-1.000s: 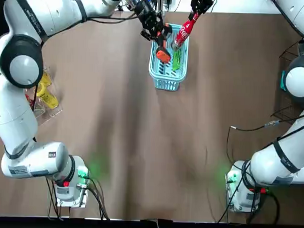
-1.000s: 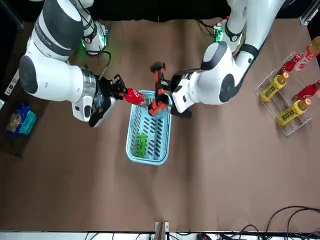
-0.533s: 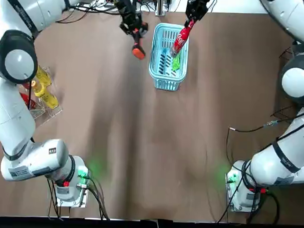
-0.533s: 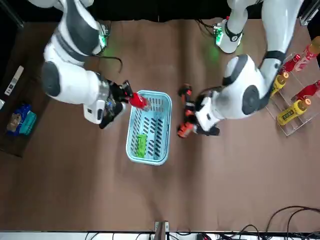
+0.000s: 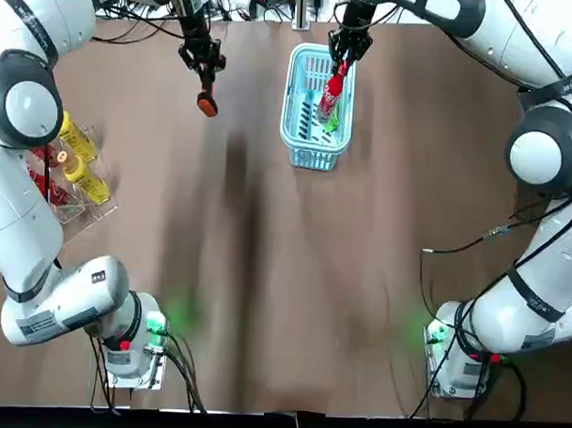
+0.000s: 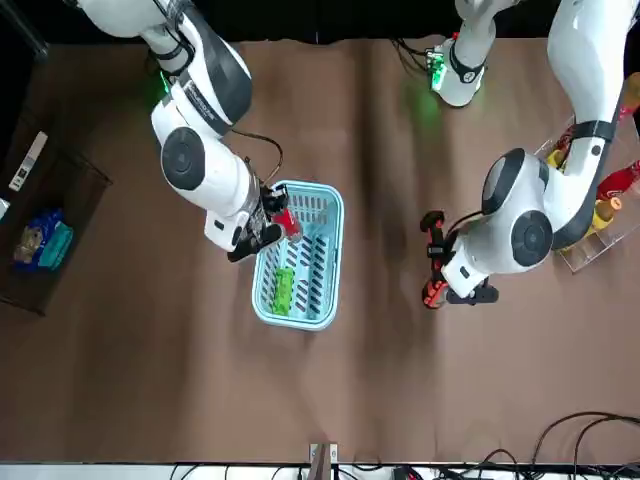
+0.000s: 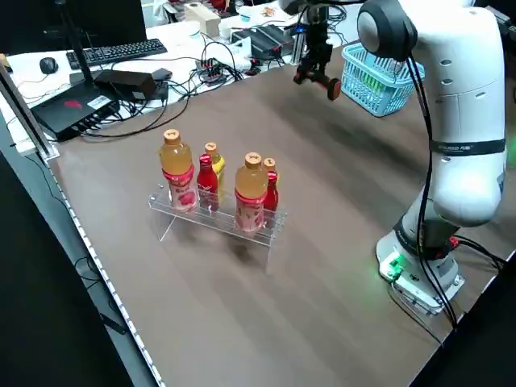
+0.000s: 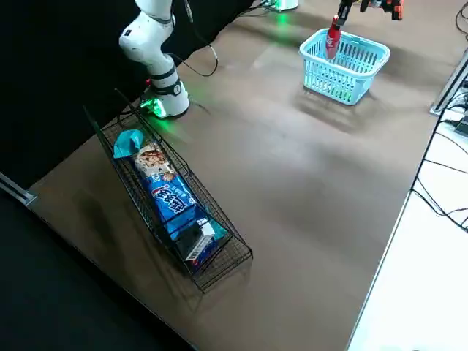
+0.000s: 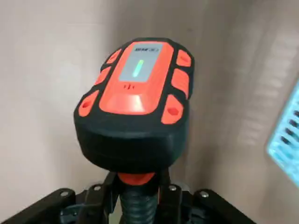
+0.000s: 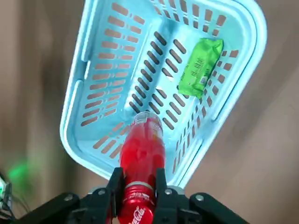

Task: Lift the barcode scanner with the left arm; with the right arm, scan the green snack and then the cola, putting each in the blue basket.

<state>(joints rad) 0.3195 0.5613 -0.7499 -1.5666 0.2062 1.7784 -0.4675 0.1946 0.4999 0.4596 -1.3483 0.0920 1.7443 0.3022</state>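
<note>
Right gripper: fingers clenched on a red cola bottle, held tilted over the light-blue slotted plastic basket. Green snack packet: lying flat inside the basket. Left gripper: grasping the black-and-orange barcode scanner by its handle, raised above the brown table, well apart from the basket on the robot's left.

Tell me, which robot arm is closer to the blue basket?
Right. The right arm holds the cola over the blue basket; the left arm holds the scanner off to the robot's left, apart.
</note>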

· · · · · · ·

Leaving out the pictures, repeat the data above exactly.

-1.000s: 
-1.000s: 
-0.533s: 
-0.533s: 
+0.000s: 
+0.000s: 
+0.000s: 
+0.000s: 
+0.000s: 
+0.000s: 

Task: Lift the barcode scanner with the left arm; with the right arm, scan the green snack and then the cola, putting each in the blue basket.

<state>(joints rad) 0.3195 0.5613 -0.7499 -1.5666 0.2062 1.7784 -0.4675 0.1946 0.4999 0.4596 -1.3483 0.0920 1.7443 0.3022</state>
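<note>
Right gripper: fingers clenched on a red cola bottle, held tilted over the light-blue slotted plastic basket. Green snack packet: lying flat inside the basket. Left gripper: grasping the black-and-orange barcode scanner by its handle, raised above the brown table, well apart from the basket on the robot's left.

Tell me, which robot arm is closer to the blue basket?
Right. The right arm holds the cola over the blue basket; the left arm holds the scanner off to the robot's left, apart.
</note>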

This answer requires no additional content.